I'm not ready for the weekend to be over. They always go by way too fast.

Yesterday didn't go as planned. I met up with my three sisters to decide on what headstone we wanted for Mom's grave (my brother said he wanted to leave this up to us girls to decide on so he didn't go with). We all agreed on one that we loved but then one changed their mind so nothing ended up getting ordered. It was tough. It was tough even walking in that place knowing what we had to do, but then leaving and knowing that what was supposed to get accomplished didn't was even harder. It's all just so final. I don't have any hard feelings towards my sister Connie over this, she is grieving in her own way. As we all are. I miss my Mom every minute of everyday. But one thing I always think about is that Connie took care of my Mom for the most part at her house before she was hospitalized the last time. As everyone knows, none of my siblings are close at all.  Even though we very rarely talk I still wonder how each is doing all the time, and I think of Connie. She has to be having such a hard time with this because she has to walk back into the house that our Mom was at so much of the time towards the end of her life. Again, I don't harbor any hard feelings towards her. We all need to do this for our Mom, and I know it will get done. But it's just tough.

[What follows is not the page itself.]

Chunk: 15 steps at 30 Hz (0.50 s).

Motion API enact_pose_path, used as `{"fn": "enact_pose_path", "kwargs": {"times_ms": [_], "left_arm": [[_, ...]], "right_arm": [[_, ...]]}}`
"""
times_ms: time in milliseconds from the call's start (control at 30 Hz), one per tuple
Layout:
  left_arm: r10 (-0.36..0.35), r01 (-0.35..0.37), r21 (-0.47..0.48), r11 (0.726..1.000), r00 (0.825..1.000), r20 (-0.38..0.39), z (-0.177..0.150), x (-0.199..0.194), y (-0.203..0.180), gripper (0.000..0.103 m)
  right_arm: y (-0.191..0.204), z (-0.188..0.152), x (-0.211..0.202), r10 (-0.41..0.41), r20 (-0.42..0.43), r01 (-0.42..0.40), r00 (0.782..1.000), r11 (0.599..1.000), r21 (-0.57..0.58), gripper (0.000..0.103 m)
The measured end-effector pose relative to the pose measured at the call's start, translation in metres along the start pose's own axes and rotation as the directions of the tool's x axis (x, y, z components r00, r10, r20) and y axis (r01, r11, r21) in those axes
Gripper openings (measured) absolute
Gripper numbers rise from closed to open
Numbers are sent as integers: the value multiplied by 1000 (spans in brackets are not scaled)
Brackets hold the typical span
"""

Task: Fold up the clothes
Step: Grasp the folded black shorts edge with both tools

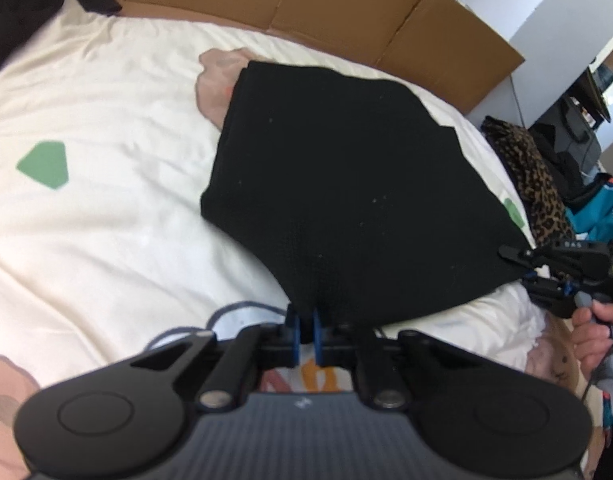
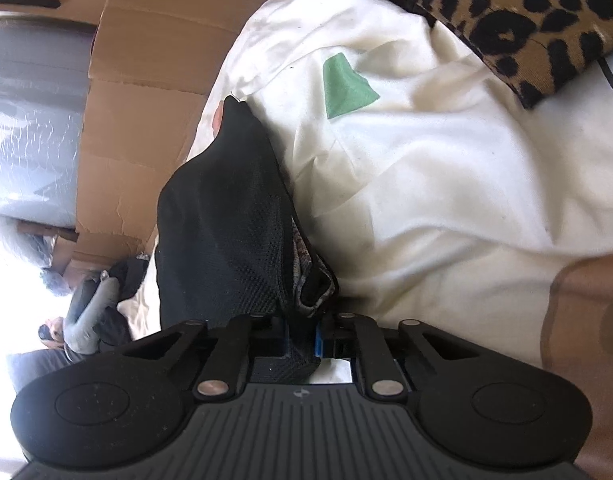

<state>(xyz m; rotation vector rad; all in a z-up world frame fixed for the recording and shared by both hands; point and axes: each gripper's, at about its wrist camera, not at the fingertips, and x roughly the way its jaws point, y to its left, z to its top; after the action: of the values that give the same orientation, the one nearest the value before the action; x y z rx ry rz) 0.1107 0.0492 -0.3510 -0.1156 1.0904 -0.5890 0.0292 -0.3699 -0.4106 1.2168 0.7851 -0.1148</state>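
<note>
A black knit garment (image 1: pixel 338 184) lies spread on the cream bedsheet (image 1: pixel 106 208). My left gripper (image 1: pixel 305 330) is shut on the garment's near edge, its blue pads pinching the bunched cloth. My right gripper (image 1: pixel 514 256) shows at the right of the left wrist view, clamped on the garment's right corner, with a hand (image 1: pixel 594 332) on its handle. In the right wrist view my right gripper (image 2: pixel 300 340) is shut on a fold of the black garment (image 2: pixel 222 216), whose lighter inner side shows at the pinch. The cloth rises from the sheet (image 2: pixel 426 184) at both grips.
Flattened brown cardboard (image 1: pixel 346 4) stands along the far side of the bed. A leopard-print cloth (image 1: pixel 534 184) (image 2: pixel 526 20) and a teal jersey (image 1: pixel 602 208) lie at the right. A pinkish garment (image 1: pixel 216 80) pokes out beyond the black one. Dark clothes (image 1: pixel 22 4) sit at the top left.
</note>
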Motion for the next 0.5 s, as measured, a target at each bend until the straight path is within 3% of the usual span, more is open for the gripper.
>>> {"fn": "enact_pose_path", "kwargs": {"times_ms": [500], "left_arm": [[33,-34,-8,999,998,-56,-11,-40,6,6]], "right_arm": [[11,-37,-15,12,-68,-13,998,1000,-9,6]]}}
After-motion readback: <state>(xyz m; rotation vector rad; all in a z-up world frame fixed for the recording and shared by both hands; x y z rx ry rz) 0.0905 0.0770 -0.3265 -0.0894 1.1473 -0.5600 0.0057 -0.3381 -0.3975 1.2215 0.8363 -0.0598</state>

I'm still sick with this cold. I'm assuming that I'm not getting better as quick as I usually do when I have a cold is because of being on the steroid. It seems like one day I'll feel a little better and then the next day I'll feel kinda crummy again. But I am off of it now so we'll see how I feel tomorrow and if not better than I'll call Dr. V's.


I always worry. I can't help it, I've always been this way.

I ended up starting to show signs right around this time last year of being sick -  but I didn't know it was cancer. My symptoms all seemed like a bad cold that just wouldn't go away. And then the enlarged lymph nodes appeared on my neck and I think I "knew" it was something more. I know my oncologist is right on top of everything and all is fine. But my mind still wanders back to a year ago. I can't live my life living in fear of the "what if's" and so on but still. I'm making sense in my own mind right now, not so sure I'm getting it explained so well though here. Do you know what I'm saying?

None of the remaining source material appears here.